> [Work instructions] Wherever the line with "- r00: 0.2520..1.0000" sits in the listing below, transcribe from it up to and including the line with "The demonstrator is", exactly, and leave the remaining lines out.

> [Data]
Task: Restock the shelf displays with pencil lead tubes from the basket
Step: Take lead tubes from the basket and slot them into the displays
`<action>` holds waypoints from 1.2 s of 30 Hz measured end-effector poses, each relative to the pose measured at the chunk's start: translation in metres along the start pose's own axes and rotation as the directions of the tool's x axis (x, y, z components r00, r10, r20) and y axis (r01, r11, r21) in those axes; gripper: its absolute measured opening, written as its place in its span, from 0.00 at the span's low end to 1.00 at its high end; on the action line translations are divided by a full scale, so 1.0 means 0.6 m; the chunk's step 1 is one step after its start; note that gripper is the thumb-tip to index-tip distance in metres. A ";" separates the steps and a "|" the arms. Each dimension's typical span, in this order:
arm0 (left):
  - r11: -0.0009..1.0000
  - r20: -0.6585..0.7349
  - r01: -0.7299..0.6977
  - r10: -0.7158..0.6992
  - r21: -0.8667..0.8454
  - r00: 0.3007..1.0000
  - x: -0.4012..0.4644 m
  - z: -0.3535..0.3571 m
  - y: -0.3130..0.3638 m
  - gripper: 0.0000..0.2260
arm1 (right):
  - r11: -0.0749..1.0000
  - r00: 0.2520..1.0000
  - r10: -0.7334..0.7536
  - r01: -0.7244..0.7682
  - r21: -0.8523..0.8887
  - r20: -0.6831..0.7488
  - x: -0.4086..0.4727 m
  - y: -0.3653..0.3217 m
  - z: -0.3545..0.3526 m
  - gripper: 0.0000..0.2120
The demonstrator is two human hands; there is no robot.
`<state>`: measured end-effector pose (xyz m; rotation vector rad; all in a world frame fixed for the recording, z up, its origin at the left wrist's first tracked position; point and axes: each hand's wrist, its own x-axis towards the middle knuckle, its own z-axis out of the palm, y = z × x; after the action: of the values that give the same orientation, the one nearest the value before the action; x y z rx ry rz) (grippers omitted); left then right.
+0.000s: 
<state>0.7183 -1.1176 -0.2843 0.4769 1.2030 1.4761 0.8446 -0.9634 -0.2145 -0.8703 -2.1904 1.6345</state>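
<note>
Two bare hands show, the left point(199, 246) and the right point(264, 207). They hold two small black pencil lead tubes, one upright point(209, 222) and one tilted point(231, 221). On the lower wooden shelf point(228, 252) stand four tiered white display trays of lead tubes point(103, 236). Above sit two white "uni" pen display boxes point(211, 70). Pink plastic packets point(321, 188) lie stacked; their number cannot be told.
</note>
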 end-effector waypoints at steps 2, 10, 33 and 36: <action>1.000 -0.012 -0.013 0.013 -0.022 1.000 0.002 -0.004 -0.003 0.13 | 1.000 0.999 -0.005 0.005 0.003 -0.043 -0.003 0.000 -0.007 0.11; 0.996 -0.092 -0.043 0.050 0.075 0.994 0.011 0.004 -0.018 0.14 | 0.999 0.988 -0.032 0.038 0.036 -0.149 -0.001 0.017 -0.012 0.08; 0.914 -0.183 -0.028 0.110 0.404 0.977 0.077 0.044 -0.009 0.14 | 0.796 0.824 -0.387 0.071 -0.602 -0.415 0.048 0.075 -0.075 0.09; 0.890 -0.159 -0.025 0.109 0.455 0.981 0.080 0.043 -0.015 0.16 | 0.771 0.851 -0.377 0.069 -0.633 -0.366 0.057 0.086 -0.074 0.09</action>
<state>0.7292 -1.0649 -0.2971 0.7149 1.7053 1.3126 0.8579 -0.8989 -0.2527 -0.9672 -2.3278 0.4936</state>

> [Result for this exercise]
  - r00: 0.2520..1.0000
  - r10: -0.7334..0.7536
  - r01: -0.7244..0.7682
  - r21: -0.8523..0.8887
  - r20: -0.6831..0.7488
  - x: -0.4086..0.4727 m
  - y: -0.3653..0.3217 m
  - z: -0.3545..0.3526 m
  - gripper: 0.0000..0.2120
The demonstrator is two human hands; there is no robot.

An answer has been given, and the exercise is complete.